Dissatisfied with his work, initially, the NFL ignores Omalu’s findings, before going further and demanding a retraction. Though the doctor has misgivings about what Wecht describes as “going to war with a corporation that owns a day of the week,” he perseveres, and in fact gets even more committed to his cause.
Fearing of alienating the female segment of the potential audience, the narrative then depicts the good doctor’s romance with a beautiful young Kenyan, Prema Musito (Gugu Mbatha-Raw), who is at first his boarder per a request from the church.
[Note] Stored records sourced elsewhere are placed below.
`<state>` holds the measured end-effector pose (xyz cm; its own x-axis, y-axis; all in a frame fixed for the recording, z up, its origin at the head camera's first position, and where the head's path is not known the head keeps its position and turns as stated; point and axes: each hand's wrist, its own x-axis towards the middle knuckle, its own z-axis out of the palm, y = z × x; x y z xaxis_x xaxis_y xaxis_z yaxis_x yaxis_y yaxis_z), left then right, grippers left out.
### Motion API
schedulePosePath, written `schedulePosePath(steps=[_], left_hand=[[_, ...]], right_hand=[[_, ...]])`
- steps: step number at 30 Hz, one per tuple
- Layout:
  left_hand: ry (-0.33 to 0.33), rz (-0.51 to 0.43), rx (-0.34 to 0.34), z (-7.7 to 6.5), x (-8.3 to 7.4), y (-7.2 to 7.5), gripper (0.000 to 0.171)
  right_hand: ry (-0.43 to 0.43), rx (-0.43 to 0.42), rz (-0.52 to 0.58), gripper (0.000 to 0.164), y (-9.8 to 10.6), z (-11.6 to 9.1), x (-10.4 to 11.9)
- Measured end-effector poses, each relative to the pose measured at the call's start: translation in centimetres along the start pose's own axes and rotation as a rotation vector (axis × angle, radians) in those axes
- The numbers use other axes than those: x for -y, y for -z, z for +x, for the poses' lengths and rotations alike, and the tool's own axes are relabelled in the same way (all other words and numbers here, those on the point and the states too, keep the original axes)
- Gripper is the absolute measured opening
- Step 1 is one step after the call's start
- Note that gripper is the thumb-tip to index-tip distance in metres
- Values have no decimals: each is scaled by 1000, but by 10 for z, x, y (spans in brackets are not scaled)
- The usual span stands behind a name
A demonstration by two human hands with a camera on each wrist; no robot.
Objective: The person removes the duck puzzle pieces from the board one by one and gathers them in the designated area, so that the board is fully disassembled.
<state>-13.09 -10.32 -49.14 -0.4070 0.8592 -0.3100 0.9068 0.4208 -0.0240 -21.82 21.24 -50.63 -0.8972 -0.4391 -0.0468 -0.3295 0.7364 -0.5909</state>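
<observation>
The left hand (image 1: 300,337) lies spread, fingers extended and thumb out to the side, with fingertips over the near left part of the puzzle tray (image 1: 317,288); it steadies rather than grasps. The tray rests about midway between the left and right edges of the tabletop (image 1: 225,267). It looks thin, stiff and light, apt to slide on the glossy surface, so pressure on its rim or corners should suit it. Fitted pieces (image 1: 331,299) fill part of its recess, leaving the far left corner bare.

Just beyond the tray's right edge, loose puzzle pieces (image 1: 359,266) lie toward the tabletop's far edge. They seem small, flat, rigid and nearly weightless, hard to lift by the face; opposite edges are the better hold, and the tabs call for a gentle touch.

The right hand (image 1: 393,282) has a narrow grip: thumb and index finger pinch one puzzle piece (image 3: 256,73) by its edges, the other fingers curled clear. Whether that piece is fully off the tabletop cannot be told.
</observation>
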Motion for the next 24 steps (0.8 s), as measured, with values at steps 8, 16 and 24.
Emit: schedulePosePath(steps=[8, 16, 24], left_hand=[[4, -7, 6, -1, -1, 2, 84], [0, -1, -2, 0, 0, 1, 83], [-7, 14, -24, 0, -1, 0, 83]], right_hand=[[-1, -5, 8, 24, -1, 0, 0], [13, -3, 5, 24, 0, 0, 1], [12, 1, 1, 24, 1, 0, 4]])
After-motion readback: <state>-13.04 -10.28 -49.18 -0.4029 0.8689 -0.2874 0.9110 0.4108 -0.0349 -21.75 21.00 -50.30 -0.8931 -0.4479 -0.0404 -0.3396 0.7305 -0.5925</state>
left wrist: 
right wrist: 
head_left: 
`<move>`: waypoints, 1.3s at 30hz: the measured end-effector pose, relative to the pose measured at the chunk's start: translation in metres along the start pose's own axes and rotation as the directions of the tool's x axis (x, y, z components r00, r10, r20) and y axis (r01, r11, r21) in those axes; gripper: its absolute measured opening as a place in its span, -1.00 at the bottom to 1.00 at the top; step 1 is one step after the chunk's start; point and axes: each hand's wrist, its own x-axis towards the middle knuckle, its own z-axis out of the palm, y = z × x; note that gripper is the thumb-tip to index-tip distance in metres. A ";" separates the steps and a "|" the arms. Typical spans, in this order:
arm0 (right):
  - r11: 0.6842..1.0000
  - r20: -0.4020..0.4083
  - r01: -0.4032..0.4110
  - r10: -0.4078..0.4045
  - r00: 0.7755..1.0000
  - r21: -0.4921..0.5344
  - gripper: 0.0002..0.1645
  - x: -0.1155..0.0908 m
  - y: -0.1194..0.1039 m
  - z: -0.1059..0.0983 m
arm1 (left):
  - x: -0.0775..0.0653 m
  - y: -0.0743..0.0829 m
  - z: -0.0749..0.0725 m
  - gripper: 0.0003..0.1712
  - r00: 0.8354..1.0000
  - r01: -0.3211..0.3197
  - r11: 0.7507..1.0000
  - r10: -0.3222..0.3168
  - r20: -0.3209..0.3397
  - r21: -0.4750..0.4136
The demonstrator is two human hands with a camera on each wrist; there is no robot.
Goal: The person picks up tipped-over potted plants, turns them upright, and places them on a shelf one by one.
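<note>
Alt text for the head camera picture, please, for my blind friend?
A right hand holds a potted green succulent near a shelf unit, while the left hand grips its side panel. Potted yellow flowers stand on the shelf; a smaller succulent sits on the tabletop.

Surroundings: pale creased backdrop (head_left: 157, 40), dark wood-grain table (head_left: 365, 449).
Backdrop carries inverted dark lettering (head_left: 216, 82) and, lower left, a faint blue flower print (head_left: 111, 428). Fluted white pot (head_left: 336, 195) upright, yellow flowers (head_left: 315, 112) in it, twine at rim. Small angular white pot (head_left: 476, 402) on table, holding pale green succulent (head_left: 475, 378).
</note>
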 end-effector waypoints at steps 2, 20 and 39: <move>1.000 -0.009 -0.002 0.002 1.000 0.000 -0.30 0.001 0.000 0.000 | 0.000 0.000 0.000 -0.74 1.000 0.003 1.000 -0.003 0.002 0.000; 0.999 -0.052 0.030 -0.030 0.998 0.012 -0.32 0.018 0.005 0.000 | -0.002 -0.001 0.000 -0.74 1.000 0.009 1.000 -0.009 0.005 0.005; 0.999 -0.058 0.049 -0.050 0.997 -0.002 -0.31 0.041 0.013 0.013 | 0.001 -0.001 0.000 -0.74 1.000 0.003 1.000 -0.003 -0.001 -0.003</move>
We don’t expect a Hollywood biopic–and a star vehicle at that–to follow closely the facts. But Concussion barely hints that the NFL retaliation led to federal prosecution against Omalu’s mentor Wecht, and that his pregnant wife Musito was followed while driving to her home in a scary way that led to a tragedy.
The key to the film’s many shortcomings is clear. Among other effects, the Sony hacking scandal last year disclosed plainly how the studio interfered with the creative process, how it put pressure to “soften” ideas that were reportedly bolder and stronger in the film’s original script, fearing the wrath of the National Football League. In an essay in the N.Y. Times, Ken Belson suggested that the strategy used by the studio was to market the film more as a whistle-blower story than as a condemnation of football as an American institution or the NFL league as an organization.
End Note:
The film’s first reel is quite promising. In a crowded room of fans, Mike Webster reminisces about his time in the NFL. The speech is sort of state of the union address, though his days are numbered. In the next scene, Webster is shown living out of his car, estranged from his family, and suffering some excruciating pains. Two scenes later, Webster has killed himself. Webster is just the first of many football heroes (identified by name) to experience decline and demise, manifest in both physical and mental despair.